Şirket açıklamasına göre, Kaspersky araştırmacıları, yıl boyunca en az 174 belediyenin, 3 binden fazla alt kurumuyla birlikte fidye yazılım saldırılarına maruz kaldığını tespit etti.
Birkaç yıldır tüm dünyada işletmeleri etkileyen fidye yazılımlar, kurumsal sektör için gerçek bir sorun teşkil ediyor. Zararlı yazılımları yayanlar, belediyeleri hedef almaya başladı. Araştırmacılar, bu hedeflerin büyük fidyeler ödeyemeseler de siber suçluların taleplerini karşılamaya daha yatkın olduğuna dikkati çekiyor.
Belediye hizmetlerinin engellenmesi, doğrudan vatandaşların yaşantısını etkileyerek yalnızca finansal olarak değil, sosyal açıdan da önemli sonuçlara yol açıyor.
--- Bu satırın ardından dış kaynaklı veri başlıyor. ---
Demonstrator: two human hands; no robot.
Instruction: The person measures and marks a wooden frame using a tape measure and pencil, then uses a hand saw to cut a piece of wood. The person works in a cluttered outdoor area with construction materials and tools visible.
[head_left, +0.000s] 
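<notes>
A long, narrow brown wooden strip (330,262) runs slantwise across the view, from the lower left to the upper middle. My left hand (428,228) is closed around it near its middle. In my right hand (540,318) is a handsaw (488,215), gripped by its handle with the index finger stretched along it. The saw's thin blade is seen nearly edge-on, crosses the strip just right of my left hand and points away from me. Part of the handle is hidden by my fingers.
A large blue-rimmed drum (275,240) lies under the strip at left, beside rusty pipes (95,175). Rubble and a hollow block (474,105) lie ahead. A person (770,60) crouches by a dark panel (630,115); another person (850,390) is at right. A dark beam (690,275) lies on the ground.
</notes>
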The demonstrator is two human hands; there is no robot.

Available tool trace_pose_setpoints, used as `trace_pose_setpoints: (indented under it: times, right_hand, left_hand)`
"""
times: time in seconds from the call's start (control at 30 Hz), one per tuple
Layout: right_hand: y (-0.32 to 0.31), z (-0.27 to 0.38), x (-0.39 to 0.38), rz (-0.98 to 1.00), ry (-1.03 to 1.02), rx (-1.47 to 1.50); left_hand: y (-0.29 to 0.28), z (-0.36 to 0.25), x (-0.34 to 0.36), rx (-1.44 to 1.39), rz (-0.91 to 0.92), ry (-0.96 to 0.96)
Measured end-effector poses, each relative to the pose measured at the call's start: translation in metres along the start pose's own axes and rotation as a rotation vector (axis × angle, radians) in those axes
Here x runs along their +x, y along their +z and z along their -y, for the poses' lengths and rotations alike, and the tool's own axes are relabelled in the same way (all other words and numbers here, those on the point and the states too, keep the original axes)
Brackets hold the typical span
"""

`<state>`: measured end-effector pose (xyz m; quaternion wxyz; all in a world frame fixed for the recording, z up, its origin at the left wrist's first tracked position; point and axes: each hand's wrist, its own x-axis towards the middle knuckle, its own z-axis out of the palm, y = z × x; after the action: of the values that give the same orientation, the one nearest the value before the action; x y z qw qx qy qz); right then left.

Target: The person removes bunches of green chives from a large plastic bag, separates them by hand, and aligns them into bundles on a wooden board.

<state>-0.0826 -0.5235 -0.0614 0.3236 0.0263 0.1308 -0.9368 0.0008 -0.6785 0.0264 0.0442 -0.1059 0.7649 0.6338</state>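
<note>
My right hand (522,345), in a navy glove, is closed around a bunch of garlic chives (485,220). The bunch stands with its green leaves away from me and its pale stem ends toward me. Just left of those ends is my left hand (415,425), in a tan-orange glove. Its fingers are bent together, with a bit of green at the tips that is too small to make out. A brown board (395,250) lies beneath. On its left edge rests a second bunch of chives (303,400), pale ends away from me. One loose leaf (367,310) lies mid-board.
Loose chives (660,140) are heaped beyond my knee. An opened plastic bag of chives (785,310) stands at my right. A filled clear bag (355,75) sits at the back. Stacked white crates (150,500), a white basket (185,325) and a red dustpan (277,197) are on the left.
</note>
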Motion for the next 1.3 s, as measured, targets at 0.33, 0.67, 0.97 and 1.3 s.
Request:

Verilen bilgiye göre, fidye talepleri de çeşitlilik gösteriyor. 5 milyon 300 bin dolara kadar çıktığı görülen fidye taleplerinin ortalama değeri ise 1 milyon 32 bin 460 dolar olarak gerçekleşiyor. Araştırmacılar, bu rakamların, bir saldırının toplam maliyetini göstermediğini, uzun vadeli sonuçların çok daha kötü olduğunu belirtiyor.
Belediyeleri hedef alan birçok farklı zararlı yazılım olsa da Kaspersky araştırmacıları, Ryuk, Purga ve Stop zararlı yazılım ailelerinin öne çıktığını belirledi. Bir yıldan fazla süredir görülen Ryuk, tüm dünyada hem kamu hem de özel sektörde etkili oluyor. Ryuk, finansal bir belge gibi görünen zararlı e-posta eklerinin kullanıldığı kimlik avı saldırılarıyla yayılan bir arka kapı üzerinden dağıtılıyor.
2016’dan beri bilinen Purga da belediyeleri yeni hedef almaya başladı. Bu zararlı yazılım kimlik avı başta olmak üzere birçok farklı saldırı vektörüyle hareket ediyor.
Stop adlı şifreleme yazılımı ise yalnızca bir yıldır dolaşımda bulunuyor. Bu program, yazılım kurulum dosyalarının içine saklanarak yayılıyor. Bu zararlı yazılım, bu yılın 3’üncü çeyreğindeki en popüler şifreleme yazılımları sıralamasında 7’nci olmuştu.
“Siber güvenlik yaklaşımını değiştirerek saldırıları engellemek mümkün”
Açıklamada görüşlerine yer verilen Kaspersky Güvenlik Araştırmacısı Fedor Sinitsyn, suçlulara ödeme yapmanın kısa vadeli bir çözüm olduğunu ve bunun onlara hem maddi kazanç sağladığını hem de ileride tekrar para talep etmeleri için cesaret verdiğini belirtti.
Bir şehir saldırıya uğradığında tüm altyapı riske girdiğinden vaka soruşturması ve ayrıntılı bir denetleme yapmak gerektiğini aktaran Sinitsyn, şunları kaydetti:
“Bu durum, fidyenin üzerine başka maliyetler de ekliyor. Şehirler bazı durumlarda ödeme yapmaya meyilli olabiliyor. Çünkü siber risk maliyetlerini genellikle sigorta ile kapatıyorlar ve vaka müdahalesine bütçe ayırıyorlar. Ancak başarısı kanıtlanmış güvenlik ve yedekleme çözümleriyle birlikte düzenli güvenlik denetimlerine yatırım yapmak çok daha sağlıklı bir yaklaşım. Belediyelere yönelik saldırılar artsa da siber güvenlik yaklaşımını değiştirerek bunları bastırmak ve engellemek mümkün. Fidye ödemeyi reddedip bu kararı resmi bir açıklamayla duyurmanın çok önemli etkileri olabilir.”